Abstract:The Square Kilometre Array (SKA), which will be the world's largest radio telescope, will enhance and boost a large number of science projects, including the search for pulsars. The frequency domain acceleration search is an efficient approach to search for binary pulsars. A significant part of it is the harmonic-summing module, which is the research subject of this paper. Most of the operations in the harmonic-summing module are relatively cheap operations for FPGAs. The main challenge is the large number of point accesses to off-chip memory which are not consecutive but irregular.

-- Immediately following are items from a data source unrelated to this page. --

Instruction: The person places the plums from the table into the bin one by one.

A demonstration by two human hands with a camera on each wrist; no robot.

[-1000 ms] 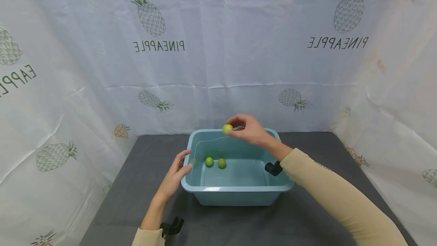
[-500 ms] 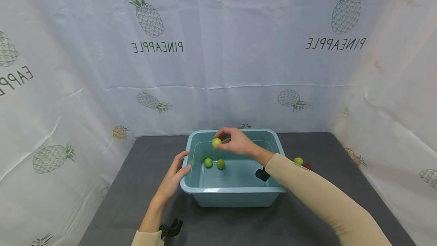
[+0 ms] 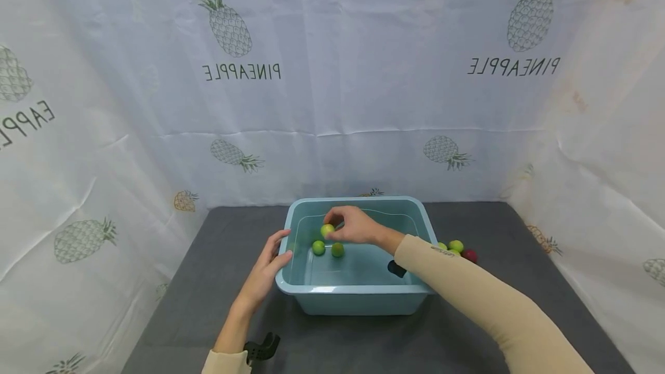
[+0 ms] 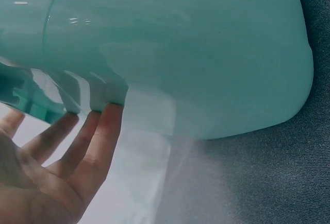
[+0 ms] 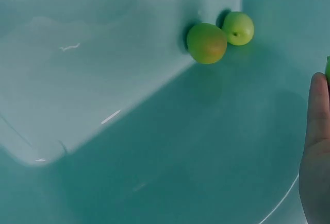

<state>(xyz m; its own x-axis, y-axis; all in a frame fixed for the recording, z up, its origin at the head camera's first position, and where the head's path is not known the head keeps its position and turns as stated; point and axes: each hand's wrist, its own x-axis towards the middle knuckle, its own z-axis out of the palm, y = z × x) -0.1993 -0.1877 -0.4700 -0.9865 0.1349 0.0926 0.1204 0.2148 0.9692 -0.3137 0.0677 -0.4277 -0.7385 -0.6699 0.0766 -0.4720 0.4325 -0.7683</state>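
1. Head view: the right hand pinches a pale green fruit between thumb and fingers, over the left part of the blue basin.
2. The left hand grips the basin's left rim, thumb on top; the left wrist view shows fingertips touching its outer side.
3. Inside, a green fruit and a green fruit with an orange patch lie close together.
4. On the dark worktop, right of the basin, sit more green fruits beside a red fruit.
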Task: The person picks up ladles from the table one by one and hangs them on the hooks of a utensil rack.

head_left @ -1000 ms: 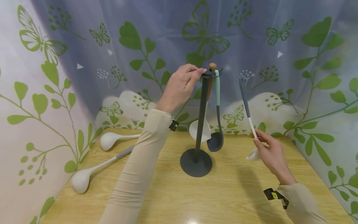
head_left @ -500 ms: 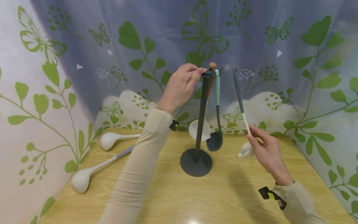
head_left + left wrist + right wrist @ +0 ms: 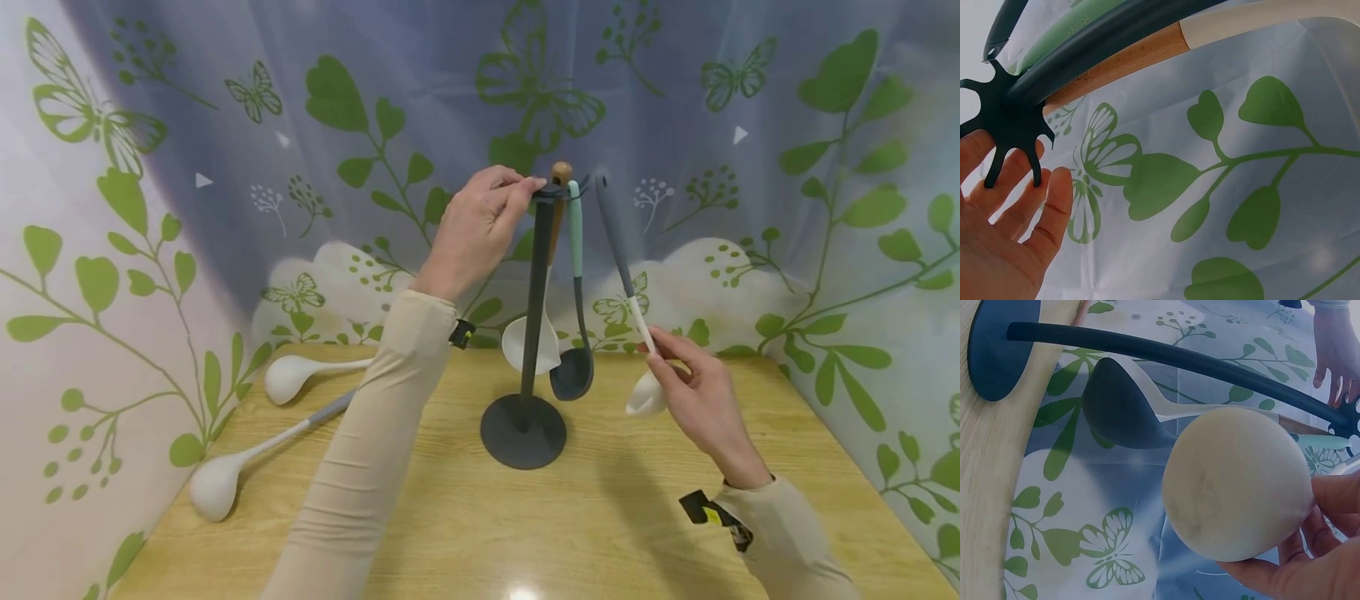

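Observation:
My left hand (image 3: 480, 229) rests its fingers on the hooked top of a dark utensil stand (image 3: 536, 292). The left wrist view shows these fingers fairly straight against the hooks (image 3: 1013, 115). My right hand (image 3: 701, 396) pinches the white shaft of a ladle (image 3: 618, 242) between thumb and fingers. That ladle's grey handle points up, just right of the hooks and apart from them; its white bowl (image 3: 1238, 484) hangs below the hand. On the stand hang a dark ladle with a mint handle (image 3: 575, 229) and a white utensil with a wooden handle (image 3: 517, 342).
Two more white ladles lie on the wooden table's left side, one at the back (image 3: 288, 379) and a grey-handled one nearer (image 3: 217, 487). The stand's round base (image 3: 523, 442) sits mid-table. A patterned curtain (image 3: 420, 50) encloses the back and sides.
My right hand has carried the ladle leftward, bringing its handle end up and close to the stand's hooks. The left hand keeps its place on the stand. The view has shifted slightly.

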A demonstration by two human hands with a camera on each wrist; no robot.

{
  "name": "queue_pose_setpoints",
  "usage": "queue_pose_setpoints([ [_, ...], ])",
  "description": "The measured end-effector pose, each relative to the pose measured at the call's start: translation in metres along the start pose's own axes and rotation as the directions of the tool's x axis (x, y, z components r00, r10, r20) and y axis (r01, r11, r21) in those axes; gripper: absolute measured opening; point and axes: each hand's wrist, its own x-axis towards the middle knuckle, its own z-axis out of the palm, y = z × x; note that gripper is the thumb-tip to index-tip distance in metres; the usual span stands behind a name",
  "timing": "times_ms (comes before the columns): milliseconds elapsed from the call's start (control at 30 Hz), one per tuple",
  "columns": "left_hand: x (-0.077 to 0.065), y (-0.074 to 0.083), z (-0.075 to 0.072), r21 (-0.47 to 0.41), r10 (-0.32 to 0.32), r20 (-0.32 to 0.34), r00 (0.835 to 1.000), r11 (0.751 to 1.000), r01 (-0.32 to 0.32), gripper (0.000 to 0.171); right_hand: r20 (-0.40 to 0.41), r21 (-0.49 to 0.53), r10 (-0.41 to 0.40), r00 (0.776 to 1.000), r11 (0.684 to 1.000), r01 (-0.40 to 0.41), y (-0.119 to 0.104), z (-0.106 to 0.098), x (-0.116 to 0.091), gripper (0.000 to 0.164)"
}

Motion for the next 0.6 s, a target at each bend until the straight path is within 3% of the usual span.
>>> queue_pose_setpoints([
  [600,-0.0008,0.0006,-0.0009,0.008,-0.009,-0.005,1.000,1.000,0.009,0.039,0.011,-0.022,0.012,1.000,1.000,-0.012,-0.0036,0.0024,-0.0005,0.037],
])
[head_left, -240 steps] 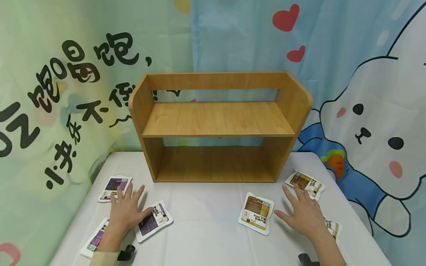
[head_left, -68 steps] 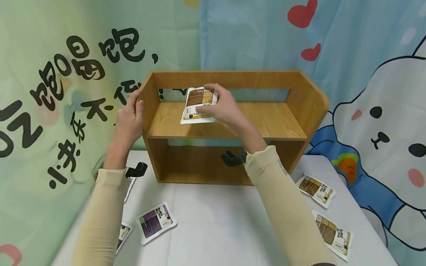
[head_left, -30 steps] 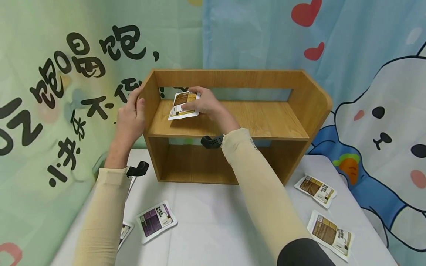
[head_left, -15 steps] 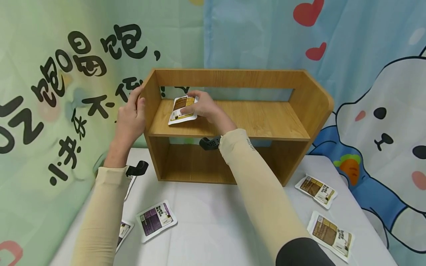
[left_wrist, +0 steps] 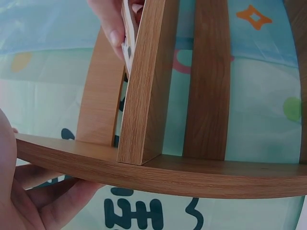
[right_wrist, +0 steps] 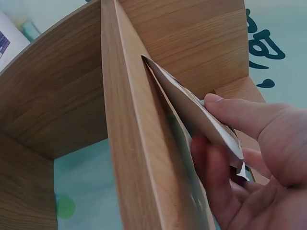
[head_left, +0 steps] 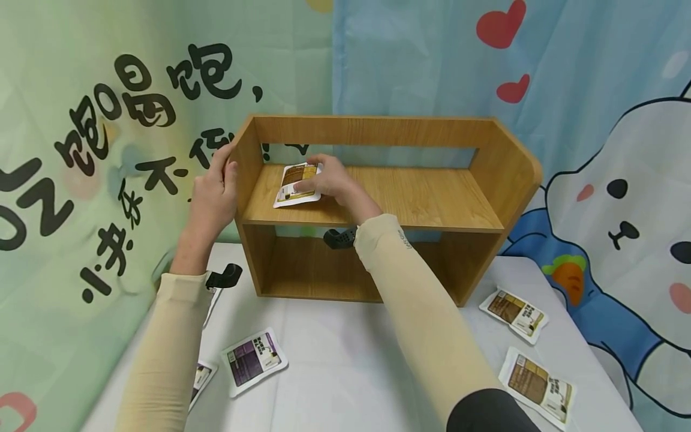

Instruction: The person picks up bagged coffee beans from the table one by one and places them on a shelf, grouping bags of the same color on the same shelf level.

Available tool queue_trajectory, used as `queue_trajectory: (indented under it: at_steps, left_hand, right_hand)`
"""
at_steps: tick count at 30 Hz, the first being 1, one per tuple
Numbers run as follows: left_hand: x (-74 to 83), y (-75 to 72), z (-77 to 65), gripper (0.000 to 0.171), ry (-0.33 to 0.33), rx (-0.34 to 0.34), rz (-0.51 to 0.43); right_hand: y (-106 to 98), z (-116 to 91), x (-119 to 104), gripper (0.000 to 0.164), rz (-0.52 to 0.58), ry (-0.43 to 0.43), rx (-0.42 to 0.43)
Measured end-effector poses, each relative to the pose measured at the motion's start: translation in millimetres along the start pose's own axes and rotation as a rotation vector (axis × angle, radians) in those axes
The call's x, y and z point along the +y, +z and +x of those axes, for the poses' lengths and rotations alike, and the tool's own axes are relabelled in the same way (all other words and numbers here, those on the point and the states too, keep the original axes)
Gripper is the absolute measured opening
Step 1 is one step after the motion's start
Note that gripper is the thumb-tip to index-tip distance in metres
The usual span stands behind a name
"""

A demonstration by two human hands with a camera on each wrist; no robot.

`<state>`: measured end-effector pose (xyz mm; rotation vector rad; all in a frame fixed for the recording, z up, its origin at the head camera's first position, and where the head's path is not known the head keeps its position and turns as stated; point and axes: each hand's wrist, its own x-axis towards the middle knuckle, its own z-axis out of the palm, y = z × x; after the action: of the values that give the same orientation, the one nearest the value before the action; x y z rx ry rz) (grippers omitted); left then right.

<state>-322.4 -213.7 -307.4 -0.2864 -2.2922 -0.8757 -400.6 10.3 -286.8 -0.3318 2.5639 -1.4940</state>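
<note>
My right hand point(head_left: 336, 180) pinches a white pouch with a brown label point(head_left: 297, 185) by its right edge, over the left end of the upper shelf. In the right wrist view the same pouch point(right_wrist: 192, 105) tilts, its far edge at the shelf board and its near edge raised between thumb and fingers. My left hand point(head_left: 215, 192) grips the front edge of the left side panel of the wooden two-tier shelf point(head_left: 378, 192). The left wrist view has that hand point(left_wrist: 43, 196) wrapped about the panel, with the pouch point(left_wrist: 128, 38) close to the shelf board.
A purple-labelled pouch point(head_left: 255, 362) lies on the white table point(head_left: 335, 366); two more show partly behind my left sleeve. Two brown-labelled pouches, one point(head_left: 515, 314) behind the other point(head_left: 538, 386), lie at right. Printed curtains hang close behind the shelf and at both sides.
The brown-labelled pouch came off the table in my right hand, moved left across the upper shelf and came down toward the board. My left hand went from the table to the side panel.
</note>
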Motion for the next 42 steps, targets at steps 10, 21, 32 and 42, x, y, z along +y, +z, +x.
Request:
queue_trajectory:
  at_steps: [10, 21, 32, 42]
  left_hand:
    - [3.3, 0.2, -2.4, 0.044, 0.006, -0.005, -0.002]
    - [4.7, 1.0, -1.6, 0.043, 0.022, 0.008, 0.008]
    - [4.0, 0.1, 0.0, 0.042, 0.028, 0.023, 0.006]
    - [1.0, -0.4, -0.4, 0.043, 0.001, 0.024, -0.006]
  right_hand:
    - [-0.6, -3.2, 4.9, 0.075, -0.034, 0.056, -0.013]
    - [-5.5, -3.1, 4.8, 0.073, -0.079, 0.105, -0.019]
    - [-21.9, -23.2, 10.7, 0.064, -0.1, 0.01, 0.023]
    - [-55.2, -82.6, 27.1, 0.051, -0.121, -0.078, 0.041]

Although harmonic-summing alone might not be targeted for FPGA acceleration, it is a part of the pulsar search pipeline that contains many other compute-intensive modules, which are efficiently executed on FPGA. Hence having the harmonic-summing also on the FPGA will avoid off-board communication, which could destroy other acceleration benefits. Two types of harmonic-summing approaches are investigated in this paper: 1) storing intermediate data in off-chip memory and 2) processing the input signals directly without storing. For the second type, two approaches of caching data are proposed and evaluated: 1) preloading points that are frequently touched 2) preloading all necessary points that are used to generate a chunk of output points. OpenCL is adopted to implement the proposed approaches. In an extensive experimental evaluation, the same OpenCL kernel codes are evaluated on FPGA boards and GPU cards. Regarding the proposed preloading methods, preloading all necessary points method while reordering the input signals is faster than all the other methods. While in raw performance a single FPGA board cannot compete with a GPU, in terms of energy dissipation, GPU costs up to 2.6x times more energy than that of FPGAs in executing the same NDRange kernels.

What problem does this paper attempt to address?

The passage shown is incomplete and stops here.